*Task*
Every line of the data below is to be duplicated exactly, pictures excepted.

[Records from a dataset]
▬▬▬▬▬▬▬▬▬▬
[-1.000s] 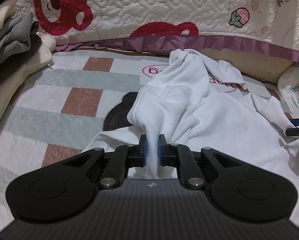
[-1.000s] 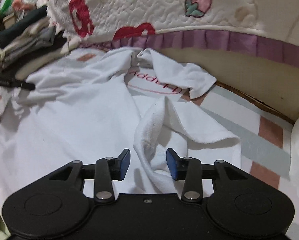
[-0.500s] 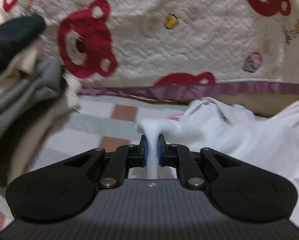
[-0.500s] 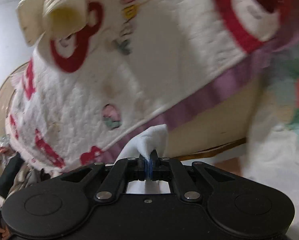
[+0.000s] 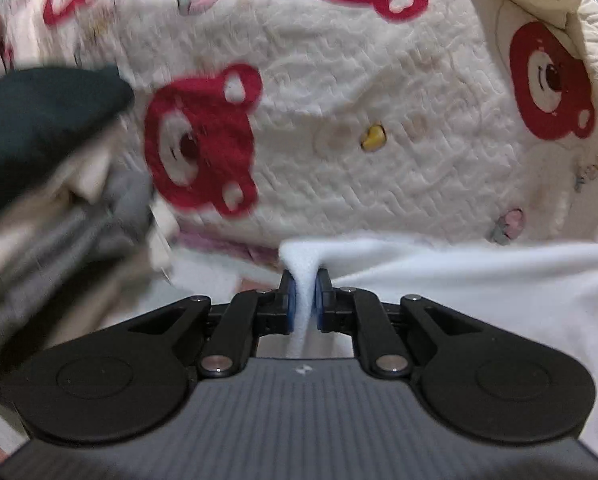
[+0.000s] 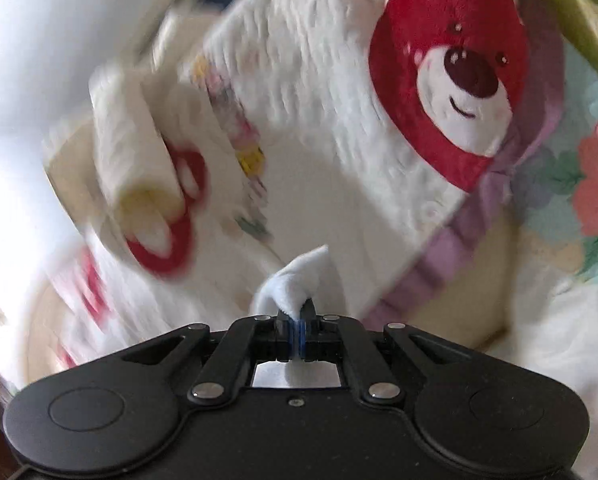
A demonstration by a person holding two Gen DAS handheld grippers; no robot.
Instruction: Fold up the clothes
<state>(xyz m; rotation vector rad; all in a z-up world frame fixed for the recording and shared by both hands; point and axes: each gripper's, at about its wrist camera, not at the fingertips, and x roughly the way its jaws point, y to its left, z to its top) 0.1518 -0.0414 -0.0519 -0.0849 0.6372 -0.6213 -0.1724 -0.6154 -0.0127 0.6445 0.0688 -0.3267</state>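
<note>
A white garment hangs lifted off the bed, its upper edge stretching to the right from my left gripper, which is shut on a bunched fold of it between the blue pads. In the right wrist view my right gripper is shut on another corner of the white garment, a small tuft of cloth poking up above the pads. Both views are blurred. The lower part of the garment is hidden below the grippers.
A cream quilt with red bear prints fills the background in both views. A stack of folded dark, cream and grey clothes sits at the left. A floral pillow lies at the right edge.
My right gripper closed on a fold of the white garment and lifted it. Both grippers rose with the cloth, so the views swung from the bed surface up to the bear quilt.
</note>
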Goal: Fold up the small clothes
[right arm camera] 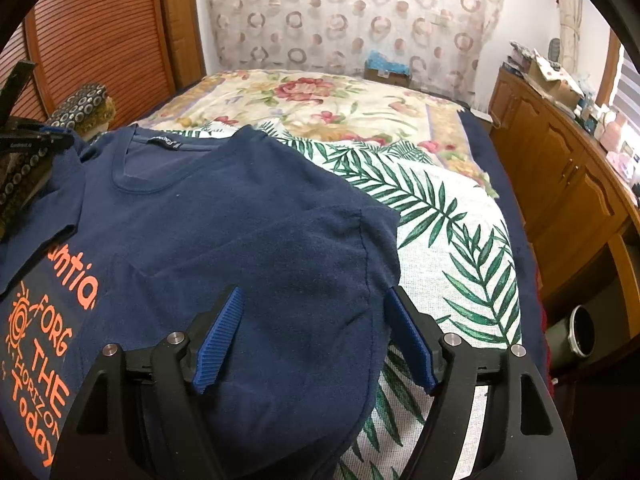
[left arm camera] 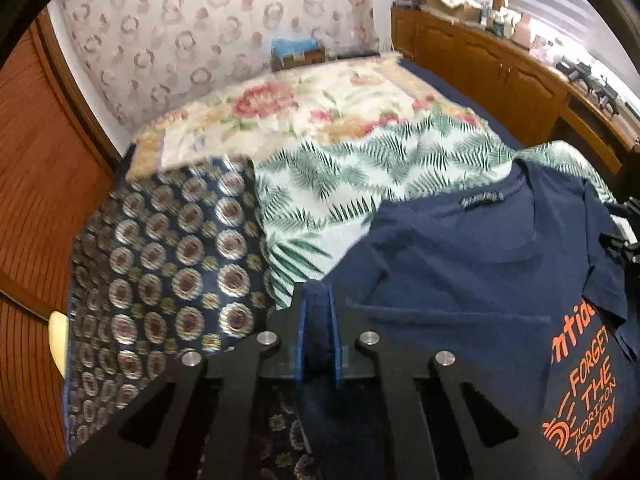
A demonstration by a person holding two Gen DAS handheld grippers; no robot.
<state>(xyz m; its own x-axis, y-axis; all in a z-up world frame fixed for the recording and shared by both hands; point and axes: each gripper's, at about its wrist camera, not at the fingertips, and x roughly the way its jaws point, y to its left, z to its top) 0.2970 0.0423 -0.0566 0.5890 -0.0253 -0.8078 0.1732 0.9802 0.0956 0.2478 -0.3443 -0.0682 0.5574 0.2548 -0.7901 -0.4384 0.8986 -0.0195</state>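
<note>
Presently the left gripper point(left arm camera: 318, 300) is pinched tight, seemingly on the near edge of the navy T-shirt point(left arm camera: 460, 264), while the right gripper point(right arm camera: 314, 322) stands wide, empty, astride a sleeve point(right arm camera: 320, 264) doubled inward. Beyond both, the shirt lies on a palm-print cloth point(right arm camera: 448, 240); next, judged: draw the left side across.

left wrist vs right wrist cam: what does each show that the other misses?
Left wrist only: the left gripper from behind, jaws shut on the navy T-shirt edge, and the wide spread of medallion-print cloth beside it.
Right wrist only: the right gripper, jaws open over the folded sleeve without pinching it, and a dark pot on the floor by the cabinet.
Both: the T-shirt with orange print, the palm-leaf sheet, the floral blanket, the wooden cabinet.
</note>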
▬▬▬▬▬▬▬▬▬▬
*Solution for this exercise*
[-1.000s] 
[-1.000s] 
[-0.500s] 
[-0.500s] 
[+0.000s] 
[+0.000s] 
A demonstration by a person holding two Gen DAS handheld grippers; no robot.
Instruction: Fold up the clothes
<state>(xyz m; rotation vector rad; all in a z-up world frame fixed for the recording and shared by both hands; point and axes: each gripper's, at about its wrist camera, not at the fingertips, and x roughly the way its jaws point, y to its left, z to its top) 0.1518 -0.0414 -0.0519 -0.0849 0.6372 -0.6213 -0.1724 -0.6154 -0.0127 0.6445 0.0688 -0.3267</state>
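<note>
A white garment hangs lifted off the bed, its upper edge stretching to the right from my left gripper, which is shut on a bunched fold of it between the blue pads. In the right wrist view my right gripper is shut on another corner of the white garment, a small tuft of cloth poking up above the pads. Both views are blurred. The lower part of the garment is hidden below the grippers.
A cream quilt with red bear prints fills the background in both views. A stack of folded dark, cream and grey clothes sits at the left. A floral pillow lies at the right edge.
My right gripper closed on a fold of the white garment and lifted it. Both grippers rose with the cloth, so the views swung from the bed surface up to the bear quilt.
</note>
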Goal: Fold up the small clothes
[right arm camera] 
[left arm camera] 
A demonstration by a person holding two Gen DAS handheld grippers; no robot.
<state>(xyz m; its own x-axis, y-axis; all in a z-up world frame fixed for the recording and shared by both hands; point and axes: each gripper's, at about its wrist camera, not at the fingertips, and x roughly the way its jaws point, y to its left, z to its top) 0.2970 0.0423 -0.0566 0.5890 -0.0253 -0.8078 0.1732 0.9802 0.0956 0.2478 -0.3443 -0.0682 0.5574 0.2548 -0.7901 -0.4384 0.8986 -0.0195</state>
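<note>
Presently the left gripper point(left arm camera: 318, 300) is pinched tight, seemingly on the near edge of the navy T-shirt point(left arm camera: 460, 264), while the right gripper point(right arm camera: 314, 322) stands wide, empty, astride a sleeve point(right arm camera: 320, 264) doubled inward. Beyond both, the shirt lies on a palm-print cloth point(right arm camera: 448, 240); next, judged: draw the left side across.

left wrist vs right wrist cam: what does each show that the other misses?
Left wrist only: the left gripper from behind, jaws shut on the navy T-shirt edge, and the wide spread of medallion-print cloth beside it.
Right wrist only: the right gripper, jaws open over the folded sleeve without pinching it, and a dark pot on the floor by the cabinet.
Both: the T-shirt with orange print, the palm-leaf sheet, the floral blanket, the wooden cabinet.
</note>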

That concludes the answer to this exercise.